The barnyard was abuzz, and my inbox soon filled with messages, as dog rights activists demanded action against the goose bees. Honkbzz.
Victor left several elements out of his complaint. For example, he was in the mining fleet, and none of them had a mining permit. Come on Victor, you know better. You tried to play yourself as an objective bystander, but you were the aggressor! Yes, Victor started the fight, when he attempted to gank a goose. Furthermore, moments before he was ganked, staticfxx went AFK to “grab munchies” and “take a poop”.
Prophetically, when the miners accepted their mission in Kamio, they praised God for giving them a mission in 0.7 (as they were tired of mining in 0.8). Yes, God sent them to Kamio, and God passed divine judgment upon them.
I initially assumed that staticfxx was ganked for the same reason every other miner is ganked. They all deserve to die. Right? After all, there are furry gankers. There are gay gankers. I’ll even come out of the closet, and acknowledge that I kissed a girl, and I liked it. Oh, yes. Indeed, after I went to staticfxx’s Twitch channel (to investigate crimes against humanity), I discovered another reason to gank.
boy dogfriend has a bad attitude.
Never in my life, have I been subjected to such abuse, from an uptight hypersensitive dogsplaining cartoon. When I told
him it that I’m a feminist, and I deserve to be treated with respect, it said this was a “low blow”. However, it has no qualms about pulling the “furry” card on me. That’s some real hypocrisy!
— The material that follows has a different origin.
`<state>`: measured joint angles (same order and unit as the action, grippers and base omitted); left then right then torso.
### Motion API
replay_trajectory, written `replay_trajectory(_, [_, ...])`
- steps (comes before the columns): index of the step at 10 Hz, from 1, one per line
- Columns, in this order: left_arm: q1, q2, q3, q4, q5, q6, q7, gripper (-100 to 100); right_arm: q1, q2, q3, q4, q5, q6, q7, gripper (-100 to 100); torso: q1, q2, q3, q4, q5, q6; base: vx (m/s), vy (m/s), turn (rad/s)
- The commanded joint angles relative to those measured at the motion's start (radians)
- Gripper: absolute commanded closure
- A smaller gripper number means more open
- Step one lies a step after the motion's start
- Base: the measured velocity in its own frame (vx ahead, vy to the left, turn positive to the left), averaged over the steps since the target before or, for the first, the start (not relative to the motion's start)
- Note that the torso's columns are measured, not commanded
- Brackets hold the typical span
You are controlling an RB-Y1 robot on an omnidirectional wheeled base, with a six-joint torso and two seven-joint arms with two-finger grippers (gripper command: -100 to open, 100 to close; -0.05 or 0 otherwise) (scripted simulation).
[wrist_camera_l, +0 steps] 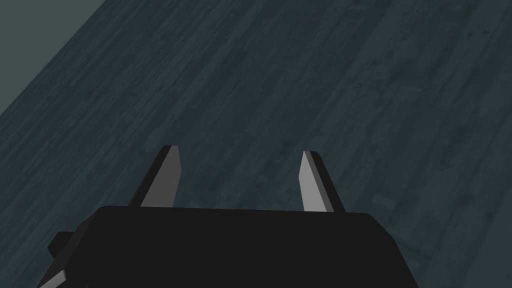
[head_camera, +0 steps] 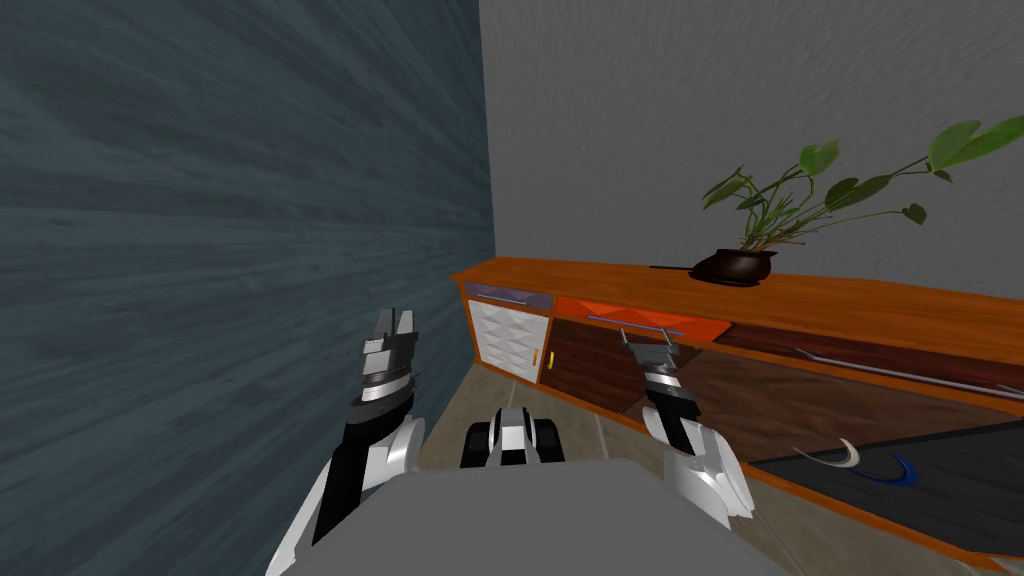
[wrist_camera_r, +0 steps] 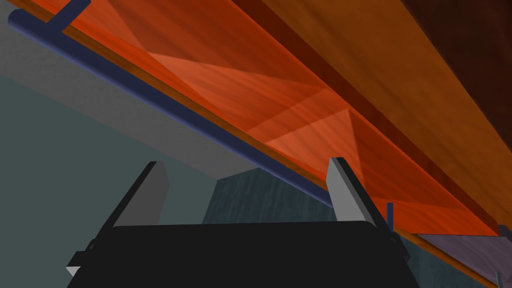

I don’t care if you identify as a cartoon. However, you shouldn’t expect people to take this seriously. Indeed, the miners didn’t take it seriously. After the gank, they said they “don’t care” about the “pathetic” attack from “108” Catalysts. They claimed to have so much money, they could buy our mom’s house, and kick us out of the basement. Nevertheless, a little sparrow supercarrier began chirping loudly.
You can hide behind a cartoon avatar, but that doesn’t mean you have the right to come into our galaxy, and start doing whatever you want. Everybody is required to purchase a mining permit, including crybaby furries.
I’m truly sorry, but ‘furry’ just isn’t one of the select minority groups protected under the venerated Code of Newe Halaima.
While I personally don’t target furries (nor is there evidence anyone in, or out of, my alliance has ever done so), your boyfriend’s fursona is not protected by the Civil Rights Act of 1968. Please note that sexuality and species are distinct characteristics, and if you truly identify as a dog, you should expect to be treated like one. If I ever see a dog playing EVE Online, I am definitely going to gank it. I like cats.
Now, it might be true that someone targeted this miner, because he is a dog. Woof! It is also possible that someone merely messaged the miner, and said this, without it being true. It may be that nothing was said. I don’t know. What I do know, is that I don’t fly a blingy Marauder, and neither should you (or your dog).